▶ Exercise instructions: Output the data verbatim, minus the images.

▶ Raw data:
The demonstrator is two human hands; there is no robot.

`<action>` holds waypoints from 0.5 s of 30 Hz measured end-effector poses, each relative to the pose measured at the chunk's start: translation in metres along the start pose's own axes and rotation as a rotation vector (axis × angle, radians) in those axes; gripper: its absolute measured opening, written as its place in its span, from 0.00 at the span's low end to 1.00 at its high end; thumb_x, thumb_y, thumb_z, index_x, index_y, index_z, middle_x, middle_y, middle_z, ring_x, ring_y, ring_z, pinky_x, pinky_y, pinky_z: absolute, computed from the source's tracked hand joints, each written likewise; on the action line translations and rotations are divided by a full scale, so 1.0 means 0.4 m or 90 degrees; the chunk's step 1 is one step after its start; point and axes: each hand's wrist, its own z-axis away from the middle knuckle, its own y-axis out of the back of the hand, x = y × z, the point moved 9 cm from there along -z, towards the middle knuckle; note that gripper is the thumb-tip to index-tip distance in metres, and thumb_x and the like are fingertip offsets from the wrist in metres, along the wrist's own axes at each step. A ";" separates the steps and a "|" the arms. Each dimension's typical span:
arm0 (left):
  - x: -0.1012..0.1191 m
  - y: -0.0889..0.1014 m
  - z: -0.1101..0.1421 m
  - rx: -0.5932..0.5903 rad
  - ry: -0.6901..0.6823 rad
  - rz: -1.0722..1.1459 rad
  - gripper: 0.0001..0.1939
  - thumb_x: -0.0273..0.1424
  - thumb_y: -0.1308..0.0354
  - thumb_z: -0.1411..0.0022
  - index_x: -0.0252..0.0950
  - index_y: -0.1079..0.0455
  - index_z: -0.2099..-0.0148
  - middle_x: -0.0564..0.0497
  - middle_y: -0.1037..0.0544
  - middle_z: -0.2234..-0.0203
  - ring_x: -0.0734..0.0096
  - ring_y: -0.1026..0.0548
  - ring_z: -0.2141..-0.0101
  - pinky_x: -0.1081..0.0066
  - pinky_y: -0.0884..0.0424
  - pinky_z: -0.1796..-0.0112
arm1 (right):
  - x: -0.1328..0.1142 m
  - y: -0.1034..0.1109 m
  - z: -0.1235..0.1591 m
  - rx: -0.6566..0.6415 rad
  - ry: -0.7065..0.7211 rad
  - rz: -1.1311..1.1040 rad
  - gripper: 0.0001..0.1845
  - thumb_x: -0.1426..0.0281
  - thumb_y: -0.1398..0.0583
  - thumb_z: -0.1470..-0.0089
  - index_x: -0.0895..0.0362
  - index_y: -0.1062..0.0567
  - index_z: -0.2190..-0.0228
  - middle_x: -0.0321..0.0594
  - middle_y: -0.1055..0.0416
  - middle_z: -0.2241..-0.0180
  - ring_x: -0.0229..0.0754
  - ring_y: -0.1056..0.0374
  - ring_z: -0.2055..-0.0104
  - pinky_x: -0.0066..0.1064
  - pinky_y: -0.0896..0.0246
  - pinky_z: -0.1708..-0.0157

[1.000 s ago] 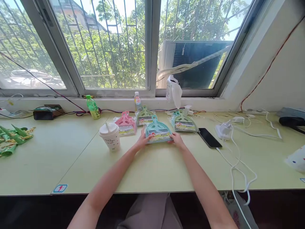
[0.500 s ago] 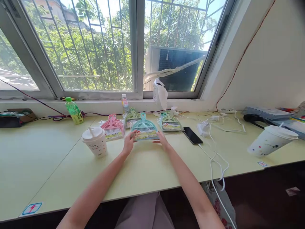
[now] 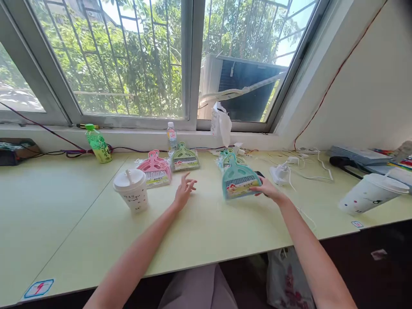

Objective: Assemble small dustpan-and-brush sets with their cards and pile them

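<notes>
My right hand (image 3: 266, 189) grips the right edge of a teal dustpan-and-brush set (image 3: 238, 178) in clear packaging, tilted with its handle away from me. Part of a green set (image 3: 222, 161) shows behind it. Nothing is in my left hand (image 3: 184, 192), whose fingers are spread over the table. Nearest to that hand lie a pink dustpan-and-brush set (image 3: 155, 169) and an olive-green one (image 3: 185, 158), both wrapped. The phone (image 3: 259, 174) is mostly hidden behind the teal set and my right hand.
A white lidded cup (image 3: 131, 191) stands left of my left hand. Another cup (image 3: 373, 194) leans at the far right. Along the window wall are a green bottle (image 3: 98, 144), a small clear bottle (image 3: 171, 136) and a tissue pack (image 3: 220, 124). A white charger (image 3: 279, 174) trails cables.
The teal set, held by both hands before, has moved right and slightly nearer in my right hand. My left hand has let go of it and its fingers have spread.
</notes>
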 end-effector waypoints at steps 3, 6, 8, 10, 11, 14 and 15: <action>-0.006 0.031 -0.006 0.055 -0.012 -0.176 0.16 0.31 0.52 0.36 0.44 0.38 0.46 0.51 0.23 0.58 0.69 0.24 0.66 0.67 0.29 0.63 | 0.090 0.147 -0.035 0.094 -0.077 0.003 0.33 0.64 0.29 0.69 0.55 0.29 0.58 0.47 0.25 0.60 0.46 0.27 0.65 0.33 0.28 0.74; 0.015 0.073 -0.007 0.133 -0.075 -0.332 0.16 0.23 0.55 0.38 0.42 0.32 0.54 0.49 0.25 0.54 0.63 0.26 0.56 0.64 0.30 0.56 | 0.126 0.182 -0.110 0.134 -0.086 -0.017 0.32 0.64 0.29 0.69 0.54 0.29 0.59 0.48 0.26 0.56 0.48 0.27 0.62 0.36 0.27 0.68; 0.012 0.091 -0.011 0.142 -0.095 -0.392 0.17 0.21 0.57 0.39 0.40 0.31 0.56 0.47 0.28 0.51 0.61 0.28 0.51 0.61 0.32 0.52 | 0.134 0.164 -0.166 0.151 -0.086 -0.030 0.28 0.63 0.30 0.67 0.54 0.28 0.59 0.48 0.26 0.56 0.48 0.27 0.60 0.38 0.28 0.66; -0.011 0.103 -0.019 0.126 -0.078 -0.420 0.16 0.20 0.57 0.39 0.38 0.31 0.56 0.45 0.30 0.49 0.60 0.29 0.50 0.60 0.32 0.50 | 0.130 0.137 -0.215 0.167 -0.081 -0.009 0.26 0.63 0.33 0.62 0.54 0.28 0.59 0.48 0.25 0.56 0.48 0.28 0.58 0.39 0.28 0.64; -0.025 0.107 -0.023 0.120 -0.066 -0.430 0.16 0.20 0.56 0.39 0.38 0.31 0.57 0.45 0.31 0.48 0.59 0.30 0.49 0.59 0.32 0.50 | 0.125 0.125 -0.236 0.178 -0.077 0.027 0.25 0.62 0.34 0.60 0.55 0.28 0.57 0.48 0.25 0.57 0.48 0.28 0.58 0.40 0.29 0.64; -0.048 0.100 -0.029 0.092 -0.060 -0.459 0.14 0.21 0.54 0.40 0.37 0.30 0.58 0.43 0.31 0.48 0.59 0.32 0.46 0.58 0.34 0.47 | 0.105 0.093 -0.282 0.201 -0.063 0.160 0.27 0.59 0.37 0.55 0.56 0.29 0.54 0.50 0.26 0.56 0.49 0.30 0.56 0.44 0.31 0.61; -0.048 0.092 -0.029 0.081 -0.067 -0.475 0.14 0.22 0.53 0.40 0.37 0.29 0.58 0.44 0.31 0.49 0.59 0.33 0.46 0.57 0.36 0.45 | 0.093 0.090 -0.290 0.229 -0.052 0.222 0.28 0.58 0.37 0.55 0.56 0.30 0.53 0.51 0.27 0.55 0.51 0.31 0.54 0.47 0.33 0.59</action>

▶ Solution below:
The demonstrator is two human hands; there is no robot.

`<action>` holds waypoints from 0.5 s of 30 Hz measured end-effector poses, each relative to the pose measured at the chunk's start: translation in metres along the start pose's own axes and rotation as a rotation vector (axis × angle, radians) in those axes; gripper: its absolute measured opening, written as its place in its span, from 0.00 at the span's low end to 1.00 at its high end; thumb_x, thumb_y, thumb_z, index_x, index_y, index_z, middle_x, middle_y, middle_z, ring_x, ring_y, ring_z, pinky_x, pinky_y, pinky_z: absolute, computed from the source's tracked hand joints, each written likewise; on the action line translations and rotations are divided by a full scale, so 1.0 means 0.4 m or 90 degrees; the chunk's step 1 is one step after its start; point and axes: each hand's wrist, its own z-axis away from the middle knuckle, its own y-axis out of the back of the hand, x = y × z, the point moved 9 cm from there along -z, towards the middle knuckle; note that gripper is the thumb-tip to index-tip distance in metres, and thumb_x and the like are fingertip offsets from the wrist in metres, along the wrist's own axes at each step. A ";" separates the steps and a "|" the arms. Each dimension's typical span:
arm0 (left):
  - x: -0.1012..0.1191 m
  - y: -0.0889..0.1014 m
  - z: -0.1101..0.1421 m
  - rx: -0.5932..0.5903 rad
  - ry: -0.6901..0.6823 rad
  - rz: -1.0722..1.1459 rad
  - gripper: 0.0001..0.1939
  - thumb_x: -0.0273..0.1424
  - thumb_y: -0.1308..0.0354
  - thumb_z: -0.1411..0.0022
  - index_x: -0.0252..0.0950
  - index_y: -0.1079..0.0455
  - index_z: -0.2099..-0.0148
  - middle_x: -0.0564..0.0497
  - middle_y: -0.1037..0.0544
  - middle_z: -0.2234..-0.0203
  - ring_x: -0.0734..0.0096
  - ring_y: -0.1026..0.0548
  - ring_z: -0.2141..-0.0101
  - pinky_x: -0.1081..0.0066
  - pinky_y: -0.0884..0.0424
  - pinky_z: -0.1796..-0.0112
arm1 (right):
  - x: -0.1328..0.1142 m
  - y: -0.1034..0.1109 m
  - z: -0.1235..0.1591 m
  - rx: -0.6566..0.6415 rad
  - ry: -0.7065..0.7211 rad
  - rz: -1.1311..1.1040 rad
  - gripper: 0.0001..0.1845
  - thumb_x: -0.1426..0.0281
  - thumb_y: -0.1398..0.0583
  - thumb_z: -0.1470..-0.0089
  - index_x: -0.0895..0.0362
  - index_y: -0.1062..0.0567
  - index_z: -0.2190..-0.0228
  - middle_x: -0.0321..0.0594
  - middle_y: -0.1055..0.0416
  - middle_z: -0.2241..-0.0180
  - ring_x: -0.0229..0.0754
  - ring_y: -0.1056..0.0374
  - ring_z: -0.2055..-0.0104
  - pinky_x: -0.0066..0.1064
  - pinky_y: -0.0896..0.0246
  - pinky_z: -0.1708..-0.0157

[1.000 s ago] 
[0.500 s ago] 
[now] 

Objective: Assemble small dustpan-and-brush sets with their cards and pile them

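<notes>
My right hand (image 3: 266, 189) grips the right edge of a teal dustpan-and-brush set (image 3: 238, 178) in clear packaging, tilted with its handle away from me. Part of a green set (image 3: 222, 161) shows behind it. Nothing is in my left hand (image 3: 184, 192), whose fingers are spread over the table. Nearest to that hand lie a pink dustpan-and-brush set (image 3: 155, 169) and an olive-green one (image 3: 185, 158), both wrapped. The phone (image 3: 259, 174) is mostly hidden behind the teal set and my right hand.
A white lidded cup (image 3: 131, 191) stands left of my left hand. Another cup (image 3: 373, 194) leans at the far right. Along the window wall are a green bottle (image 3: 98, 144), a small clear bottle (image 3: 171, 136) and a tissue pack (image 3: 220, 124). A white charger (image 3: 279, 174) trails cables.
The teal set, held by both hands before, has moved right and slightly nearer in my right hand. My left hand has let go of it and its fingers have spread.
</notes>
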 end-effector waypoints at steps 3, 6, 8, 10, 11, 14 and 15: <action>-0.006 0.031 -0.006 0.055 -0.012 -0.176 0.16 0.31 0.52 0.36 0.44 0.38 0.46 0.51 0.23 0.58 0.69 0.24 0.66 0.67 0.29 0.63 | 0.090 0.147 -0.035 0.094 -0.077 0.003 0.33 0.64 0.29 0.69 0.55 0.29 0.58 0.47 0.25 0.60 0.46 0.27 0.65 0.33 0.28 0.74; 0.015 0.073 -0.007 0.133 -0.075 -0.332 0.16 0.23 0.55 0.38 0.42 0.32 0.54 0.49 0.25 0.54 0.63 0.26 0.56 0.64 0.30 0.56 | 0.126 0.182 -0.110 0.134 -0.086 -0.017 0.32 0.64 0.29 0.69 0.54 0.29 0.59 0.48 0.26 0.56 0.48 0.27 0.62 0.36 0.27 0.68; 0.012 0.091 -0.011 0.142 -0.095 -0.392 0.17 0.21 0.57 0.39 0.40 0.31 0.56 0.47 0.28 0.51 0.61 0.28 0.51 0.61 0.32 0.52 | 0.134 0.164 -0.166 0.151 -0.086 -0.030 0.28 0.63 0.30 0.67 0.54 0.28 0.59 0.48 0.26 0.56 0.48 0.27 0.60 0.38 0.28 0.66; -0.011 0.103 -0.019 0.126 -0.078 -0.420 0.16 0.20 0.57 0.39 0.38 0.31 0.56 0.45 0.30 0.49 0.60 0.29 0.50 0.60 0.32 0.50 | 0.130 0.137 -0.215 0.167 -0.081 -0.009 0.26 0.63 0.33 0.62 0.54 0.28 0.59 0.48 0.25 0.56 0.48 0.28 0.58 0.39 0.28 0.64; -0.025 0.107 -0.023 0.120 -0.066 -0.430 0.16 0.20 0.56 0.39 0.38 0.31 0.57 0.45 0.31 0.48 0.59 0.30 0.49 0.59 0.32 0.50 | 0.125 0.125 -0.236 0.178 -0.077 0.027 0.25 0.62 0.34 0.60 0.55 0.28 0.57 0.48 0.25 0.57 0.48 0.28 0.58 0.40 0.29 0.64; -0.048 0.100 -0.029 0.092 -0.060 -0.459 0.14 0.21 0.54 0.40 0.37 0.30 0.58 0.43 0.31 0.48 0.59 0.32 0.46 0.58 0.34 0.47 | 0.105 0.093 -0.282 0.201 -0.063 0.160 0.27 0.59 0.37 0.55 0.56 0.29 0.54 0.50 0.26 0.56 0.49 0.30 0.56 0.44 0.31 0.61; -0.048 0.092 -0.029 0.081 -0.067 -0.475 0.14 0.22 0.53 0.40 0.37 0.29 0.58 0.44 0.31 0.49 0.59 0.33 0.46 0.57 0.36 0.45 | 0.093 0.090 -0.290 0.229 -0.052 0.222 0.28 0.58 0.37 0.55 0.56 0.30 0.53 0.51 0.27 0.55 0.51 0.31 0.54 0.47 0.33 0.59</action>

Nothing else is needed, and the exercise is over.